### [Requirement]
The material below holds a span beginning at the line with "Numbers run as" and ending at the line with "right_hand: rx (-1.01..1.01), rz". Quote that span exactly, both ends included, and only that span.

### [Data]
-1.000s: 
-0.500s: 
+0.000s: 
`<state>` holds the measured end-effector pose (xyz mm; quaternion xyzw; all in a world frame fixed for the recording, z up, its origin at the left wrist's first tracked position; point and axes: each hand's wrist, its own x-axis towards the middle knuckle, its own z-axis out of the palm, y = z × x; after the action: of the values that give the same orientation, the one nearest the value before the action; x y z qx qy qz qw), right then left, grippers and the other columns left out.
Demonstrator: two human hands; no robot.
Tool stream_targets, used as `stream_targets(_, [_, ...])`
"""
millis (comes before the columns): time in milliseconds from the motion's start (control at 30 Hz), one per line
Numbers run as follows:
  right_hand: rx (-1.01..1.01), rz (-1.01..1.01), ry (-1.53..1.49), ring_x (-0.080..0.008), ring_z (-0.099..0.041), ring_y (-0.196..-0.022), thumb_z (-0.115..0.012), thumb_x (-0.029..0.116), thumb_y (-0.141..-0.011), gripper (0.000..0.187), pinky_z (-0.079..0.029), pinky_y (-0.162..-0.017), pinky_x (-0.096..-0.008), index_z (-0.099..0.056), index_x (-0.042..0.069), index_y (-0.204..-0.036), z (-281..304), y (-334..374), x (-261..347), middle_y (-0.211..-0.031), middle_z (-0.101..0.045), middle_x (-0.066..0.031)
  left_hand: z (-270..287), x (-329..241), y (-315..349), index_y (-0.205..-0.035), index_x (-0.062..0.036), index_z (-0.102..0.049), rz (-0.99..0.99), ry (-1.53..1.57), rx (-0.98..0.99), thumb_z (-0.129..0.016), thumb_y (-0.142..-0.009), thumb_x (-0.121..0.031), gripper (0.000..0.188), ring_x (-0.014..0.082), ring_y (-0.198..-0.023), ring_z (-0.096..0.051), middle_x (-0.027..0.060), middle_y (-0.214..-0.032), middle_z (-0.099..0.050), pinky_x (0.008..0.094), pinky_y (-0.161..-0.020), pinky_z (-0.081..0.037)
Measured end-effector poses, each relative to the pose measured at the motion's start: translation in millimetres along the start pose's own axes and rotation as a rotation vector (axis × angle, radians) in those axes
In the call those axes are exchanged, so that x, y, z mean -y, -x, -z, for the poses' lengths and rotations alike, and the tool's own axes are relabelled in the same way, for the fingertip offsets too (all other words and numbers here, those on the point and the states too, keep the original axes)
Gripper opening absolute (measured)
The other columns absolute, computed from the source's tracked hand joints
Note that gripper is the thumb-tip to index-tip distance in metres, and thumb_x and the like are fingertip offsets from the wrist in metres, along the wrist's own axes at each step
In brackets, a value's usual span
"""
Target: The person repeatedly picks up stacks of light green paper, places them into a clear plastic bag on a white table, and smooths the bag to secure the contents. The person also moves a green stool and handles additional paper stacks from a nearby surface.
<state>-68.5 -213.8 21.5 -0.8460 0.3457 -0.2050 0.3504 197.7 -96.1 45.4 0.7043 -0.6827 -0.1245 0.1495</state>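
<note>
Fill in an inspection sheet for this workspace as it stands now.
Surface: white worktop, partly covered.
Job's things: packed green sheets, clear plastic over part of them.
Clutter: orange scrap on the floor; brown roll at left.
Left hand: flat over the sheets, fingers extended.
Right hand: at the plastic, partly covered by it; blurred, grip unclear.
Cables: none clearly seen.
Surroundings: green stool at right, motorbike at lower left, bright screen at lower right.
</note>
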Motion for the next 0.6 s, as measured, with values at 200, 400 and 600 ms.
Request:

### [Output for this exercise]
Numbers run as follows:
  right_hand: rx (-1.01..1.01), rz (-1.01..1.01), ry (-1.53..1.49), ring_x (-0.080..0.008), ring_z (-0.099..0.041), ring_y (-0.196..-0.022), thumb_z (-0.115..0.012), thumb_x (-0.029..0.116), thumb_y (-0.141..-0.011), gripper (0.000..0.187), pinky_z (-0.079..0.029), pinky_y (-0.162..-0.017), pinky_x (-0.096..-0.008), index_z (-0.099..0.056), index_x (-0.042..0.069), index_y (-0.204..-0.036), z (-281..304), y (-334..374), x (-261..347), middle_y (-0.211..-0.031), middle_z (-0.101..0.045), middle_x (-0.066..0.031)

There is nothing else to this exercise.